Behold the Power of Accounting

Here I thought GM was losing money. I mean, the company did say it lost $323 million for the first quarter. I usually don’t take those sorts of announcements lightly.
But the great thing about GM is that if you don’t like a number on their income statement, you’re perfectly free to choose another. Go ahead. In fact you can just fill in your own! That’s exactly what GM did, and they settled on one of them “positive” numbers.
Eighteen days after reporting a loss, GM now says that it really make $445 million for the first quarter. Why the change? Accounting, silly.
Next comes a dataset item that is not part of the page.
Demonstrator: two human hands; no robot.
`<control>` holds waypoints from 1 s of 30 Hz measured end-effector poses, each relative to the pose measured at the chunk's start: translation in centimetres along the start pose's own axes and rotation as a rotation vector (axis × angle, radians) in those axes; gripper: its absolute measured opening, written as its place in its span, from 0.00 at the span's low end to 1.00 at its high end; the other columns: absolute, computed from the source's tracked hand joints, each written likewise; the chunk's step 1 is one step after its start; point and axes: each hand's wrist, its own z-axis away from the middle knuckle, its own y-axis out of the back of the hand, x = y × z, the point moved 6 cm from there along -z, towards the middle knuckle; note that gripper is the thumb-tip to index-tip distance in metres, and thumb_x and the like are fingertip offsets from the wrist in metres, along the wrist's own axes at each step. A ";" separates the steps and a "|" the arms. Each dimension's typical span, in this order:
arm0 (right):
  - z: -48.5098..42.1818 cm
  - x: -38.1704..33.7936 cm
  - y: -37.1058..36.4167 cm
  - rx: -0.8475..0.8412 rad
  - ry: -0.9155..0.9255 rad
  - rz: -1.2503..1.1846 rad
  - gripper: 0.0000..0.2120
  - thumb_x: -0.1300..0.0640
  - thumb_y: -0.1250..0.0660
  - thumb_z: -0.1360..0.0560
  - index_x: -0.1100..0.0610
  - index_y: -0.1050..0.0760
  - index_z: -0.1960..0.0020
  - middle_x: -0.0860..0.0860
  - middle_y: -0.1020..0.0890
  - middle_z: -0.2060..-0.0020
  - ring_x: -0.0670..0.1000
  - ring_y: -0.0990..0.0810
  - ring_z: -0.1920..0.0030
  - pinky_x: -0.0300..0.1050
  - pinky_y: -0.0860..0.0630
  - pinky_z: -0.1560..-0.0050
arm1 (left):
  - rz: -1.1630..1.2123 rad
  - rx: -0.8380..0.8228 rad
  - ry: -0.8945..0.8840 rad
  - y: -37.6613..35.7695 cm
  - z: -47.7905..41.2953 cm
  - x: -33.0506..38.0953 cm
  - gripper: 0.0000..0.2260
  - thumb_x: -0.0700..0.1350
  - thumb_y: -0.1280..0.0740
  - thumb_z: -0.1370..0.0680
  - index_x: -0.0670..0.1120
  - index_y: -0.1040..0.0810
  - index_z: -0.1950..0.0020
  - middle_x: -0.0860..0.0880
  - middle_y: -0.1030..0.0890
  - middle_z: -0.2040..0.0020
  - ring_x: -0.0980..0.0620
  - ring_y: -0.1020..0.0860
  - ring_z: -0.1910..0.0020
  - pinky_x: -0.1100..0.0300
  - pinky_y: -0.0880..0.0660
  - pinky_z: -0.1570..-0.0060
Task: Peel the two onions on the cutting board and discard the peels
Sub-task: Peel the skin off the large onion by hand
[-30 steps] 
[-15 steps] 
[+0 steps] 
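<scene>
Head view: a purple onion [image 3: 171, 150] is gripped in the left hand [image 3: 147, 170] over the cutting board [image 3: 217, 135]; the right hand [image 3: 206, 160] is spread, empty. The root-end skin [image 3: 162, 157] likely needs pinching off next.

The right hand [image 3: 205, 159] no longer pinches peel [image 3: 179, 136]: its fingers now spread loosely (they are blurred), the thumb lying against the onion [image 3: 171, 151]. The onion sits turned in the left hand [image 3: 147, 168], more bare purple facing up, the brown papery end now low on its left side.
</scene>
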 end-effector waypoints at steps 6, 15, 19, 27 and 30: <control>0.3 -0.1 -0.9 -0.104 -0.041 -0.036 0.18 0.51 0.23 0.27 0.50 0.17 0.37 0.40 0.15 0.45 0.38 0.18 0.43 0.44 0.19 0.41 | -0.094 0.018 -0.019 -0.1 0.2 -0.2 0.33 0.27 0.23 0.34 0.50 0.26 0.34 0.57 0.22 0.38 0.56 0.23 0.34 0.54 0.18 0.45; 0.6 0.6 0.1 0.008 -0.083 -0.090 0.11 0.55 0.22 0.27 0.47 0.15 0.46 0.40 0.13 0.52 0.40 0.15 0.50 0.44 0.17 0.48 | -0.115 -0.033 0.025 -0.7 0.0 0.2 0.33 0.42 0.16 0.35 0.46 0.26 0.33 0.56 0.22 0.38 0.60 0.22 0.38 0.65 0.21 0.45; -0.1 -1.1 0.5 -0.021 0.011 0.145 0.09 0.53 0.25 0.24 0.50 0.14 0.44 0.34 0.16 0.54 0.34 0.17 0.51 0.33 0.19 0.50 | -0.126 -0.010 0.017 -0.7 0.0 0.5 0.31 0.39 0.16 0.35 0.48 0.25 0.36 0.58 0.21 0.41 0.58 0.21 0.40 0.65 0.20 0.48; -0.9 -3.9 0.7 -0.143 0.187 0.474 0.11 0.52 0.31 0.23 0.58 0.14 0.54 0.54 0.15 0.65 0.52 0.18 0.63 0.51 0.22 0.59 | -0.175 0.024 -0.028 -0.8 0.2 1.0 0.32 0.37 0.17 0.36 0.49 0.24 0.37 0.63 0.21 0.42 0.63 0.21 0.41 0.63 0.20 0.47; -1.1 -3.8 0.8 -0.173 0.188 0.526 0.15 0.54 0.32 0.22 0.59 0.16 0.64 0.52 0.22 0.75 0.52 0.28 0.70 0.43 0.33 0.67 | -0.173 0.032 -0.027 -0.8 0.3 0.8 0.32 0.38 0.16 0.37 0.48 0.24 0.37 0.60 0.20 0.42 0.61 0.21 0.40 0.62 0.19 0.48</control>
The health-care agreement between GM and the United Auto Workers union requires the automaker to set aside $1 billion annually in 2006, 2007 and 2011 to offset increased health-costs to retired workers, according to a U.S. regulatory filing on March 31. Union retirees will pay premiums for the first time. It is part of an agreement to get a pretax health-care savings of about $3 billion a year from union workers.
Preliminary Results
GM had initially reported a first-quarter cost of $681 million, or $1.20 a share, for the first $1 billion payment to establish the health-care fund. GM Chief Financial Officer Fritz Henderson said at the time that the automaker was still talking to the SEC about how it should account for the payment.
The company had said the health-care accord will help it reduce structural costs by an annualized rate of $7 billion by the end of this year, with $4 billion in savings in 2006. The automaker today increased the savings to $4.5 billion based on the accounting ruling.

Bloomberg quotes one analyst as saying “The SEC backed off.” This, of course, has zero effect on the company’s operations, however the stock is rallying on the news.